Ho appena inviato per diffusione ben tre messaggi che si riferiscono alle donne, di chiara decisa fortissima impronta femminista. E noto che la mia pedante correzione verbale del linguaggio non inclusivo nei dibattiti convegni ecc. riceve approvazione dalle donne presenti e non è più rifiutata dagli uomini, che pure se ne “dimenticano” subito.
Vengo al dunque: i tre testi presi in considerazione e inviati sono un documento lungo fermissimo limpido, in puro linguaggio femminista e antipatriarcale delle donne di Kobane; il resoconto del Sinodo promosso dalla Chiesa cattolica, del quale riferisce Bellavite per Noi siamo Chiesa, il movimento internazionale critico, diffuso in tutta Europa, e che contiene ferme critiche mosse da una teologa africana e da altre sulle posizioni anche di papa Francesco, proprio a proposito della donna nella Chiesa: si denuncia l'insensibilità cattolica per episodi molto gravi di violenza sessuale e si sottolinea che la chiesa attribuisce troppa importanza al letto e troppo poca alla cucina, volendo sottolineare che l'etica si riferisce quasi solo alla sessualità, fino a una generale cultura sessuofobica, mentre altre aree etiche sono trascurate; il terzo è il bello e sempre interessante bollettino del Centro Sereno Regis, con due o tre testi.
Li segnalo perché sembrano avviare un risveglio del femminismo, da lungo atteso, e in forma non equivoca o imitativa, e puramente emancipatoria. Credo sia finalmente una conseguenza del fatto che noi donne siamo la maggioranza stabile della popolazione nel mondo ed occupiamo ovunque gli strati meno favoriti, insomma, se vogliamo usare un linguaggio che non ritengo morto, siamo la maggioranza del proletariato mondiale: se i maschi che si ritengono di sinistra non se ne accorgono o -come dicevo- se ne dimenticano pure subito, significa che il patriarcato è insediato nella sinistra cosiddetta e vera, e che perciò si presenta oggettivamente come sostegno del capitalismo in crisi divenendone il maggiore appoggio. Non chiedetemi di chiamarli compagni, cosa che del resto molti di loro non vogliono nemmeno più.

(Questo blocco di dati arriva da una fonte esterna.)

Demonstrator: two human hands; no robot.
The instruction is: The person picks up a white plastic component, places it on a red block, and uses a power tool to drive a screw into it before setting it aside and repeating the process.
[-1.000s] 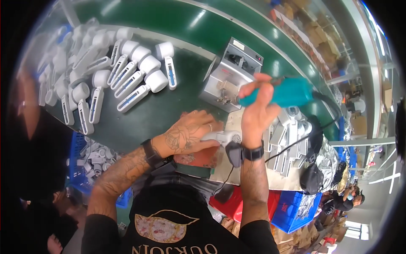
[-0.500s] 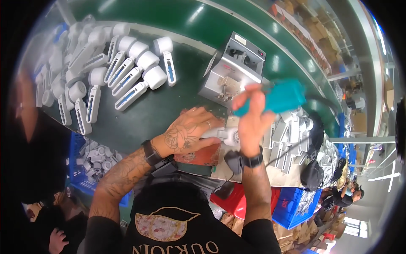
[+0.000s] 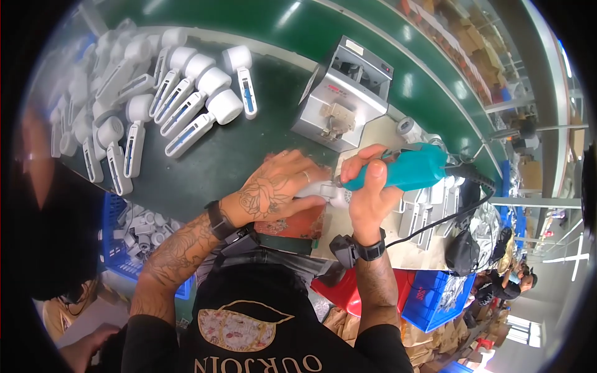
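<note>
My right hand (image 3: pixel 375 193) is wrapped round a teal electric screwdriver (image 3: pixel 413 169), held almost level. Its tip points left, at the white handheld fan (image 3: pixel 337 194) under my left hand (image 3: pixel 277 186). That hand grips the fan's handle and keeps it over a reddish pad (image 3: pixel 292 225) on the bench. The fan's round vented head shows between my two hands; most of its handle is hidden by my fingers. Whether the tip touches a screw I cannot make out.
A grey metal machine (image 3: pixel 342 93) stands just beyond my hands. Several white handheld fans (image 3: pixel 205 121) lie at the left, more white parts (image 3: pixel 426 208) at the right. Blue crates (image 3: pixel 429 301) flank me, a red stool (image 3: pixel 339 291) between. The screwdriver's black cable (image 3: pixel 435 224) loops down. Another person sits at the left.
The screwdriver, blurred and raised earlier, has come down and turned so its tip meets the fan area. My left hand has stayed on the fan. The other person's hand at lower left has moved.
</note>
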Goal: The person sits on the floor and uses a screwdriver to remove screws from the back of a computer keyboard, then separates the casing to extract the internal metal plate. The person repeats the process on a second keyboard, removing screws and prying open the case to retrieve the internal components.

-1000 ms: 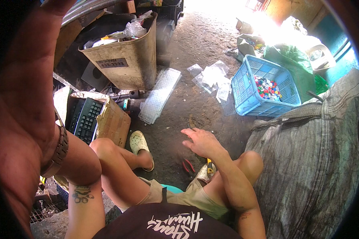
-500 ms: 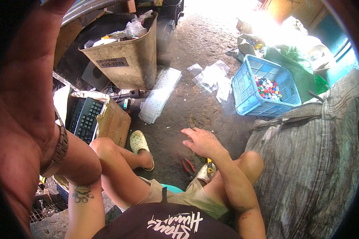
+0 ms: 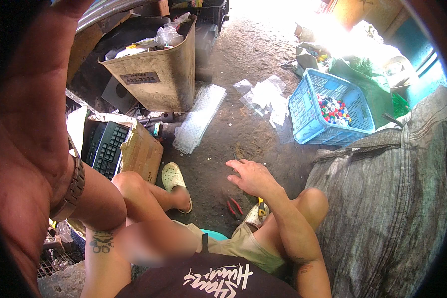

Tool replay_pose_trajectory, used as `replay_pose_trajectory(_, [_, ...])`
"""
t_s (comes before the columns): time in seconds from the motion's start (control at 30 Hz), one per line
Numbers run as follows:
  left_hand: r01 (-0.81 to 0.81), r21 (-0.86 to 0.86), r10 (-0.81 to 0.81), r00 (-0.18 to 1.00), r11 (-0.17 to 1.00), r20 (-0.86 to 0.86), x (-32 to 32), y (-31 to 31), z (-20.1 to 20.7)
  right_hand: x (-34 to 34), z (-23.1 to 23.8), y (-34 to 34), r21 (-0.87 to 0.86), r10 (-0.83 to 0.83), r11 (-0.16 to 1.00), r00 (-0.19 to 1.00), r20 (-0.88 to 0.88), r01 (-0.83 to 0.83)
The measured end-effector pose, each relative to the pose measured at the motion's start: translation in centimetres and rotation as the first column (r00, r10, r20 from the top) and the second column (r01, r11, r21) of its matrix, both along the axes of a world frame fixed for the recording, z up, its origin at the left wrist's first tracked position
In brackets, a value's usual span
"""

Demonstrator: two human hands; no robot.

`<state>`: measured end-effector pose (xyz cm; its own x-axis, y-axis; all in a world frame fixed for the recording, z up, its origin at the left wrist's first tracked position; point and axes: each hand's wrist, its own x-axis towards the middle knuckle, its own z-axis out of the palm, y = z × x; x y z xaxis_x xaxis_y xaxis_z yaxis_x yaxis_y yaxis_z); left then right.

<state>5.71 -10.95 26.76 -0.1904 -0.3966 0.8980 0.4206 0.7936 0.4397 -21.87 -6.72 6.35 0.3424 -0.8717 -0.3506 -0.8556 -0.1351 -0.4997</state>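
Note:
My left hand (image 3: 30,119) is raised very close at the left rim, with a linked watch on its wrist. Its fingers run out of the picture, so their grip is hidden. Over the floor between my knees, my right hand (image 3: 253,178) hangs with fingers spread, back upward, and nothing visible in it. Below it lie red-handled pliers (image 3: 235,206). A yellow tool handle (image 3: 261,204) rests against my right clog (image 3: 255,216).
A blue plastic crate (image 3: 303,116) holds many coloured caps. Clear plastic sheets (image 3: 198,119) lie mid-floor. A keyboard (image 3: 107,151) stands in a cardboard box (image 3: 141,151); a tall beige bin (image 3: 159,82) is behind. A large grey woven sack (image 3: 382,208) fills the right.
A skin-coloured blur now covers my left thigh. My two hands and the things on the floor stay where they were.

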Motion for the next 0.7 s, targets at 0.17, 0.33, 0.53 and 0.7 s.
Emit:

Tra le espressioni che sono cadute in disuso, elenco: ogniqualvolta correggo “buongiorno a tutti” aggiungendo “e a tutte”, si scusano e non protestano, non sostengono più dire “tutti” oppure “uomo” intendendo anche donna, sanno ormai che replico che allora io dirò donna intendendo anche uomo e vedono che non siamo uguali. Anche le correzioni ministra avvocata ecc. sono accettate, non si dice più che quelle parole non ci sono in italiano perché sanno che rispondo: “quando una parola non c'è e serve, la si inventa nelle lingue vive, solo le lingue morte non possono più aggiungere nulla al loro thesaurus lessicale”, inoltre quando capita non replicano più che la regola grammaticale italiana ecc., perché sanno che le regole grammaticali non sono dogmi, possono essere modificate e che in particolare quella sulle concordanze deve essere enunciata intera e dice: In italiano nelle concordanze prevale (verbo non squisitamente democratico!) il maschile, come genere più nobile. Ma perché noi donne non abbiamo protestato? Perché eravamo analfabete, il che significa che per poter protestare per la violazione di un diritto, bisogna che quel diritto sia affermato come diritto comune, universale.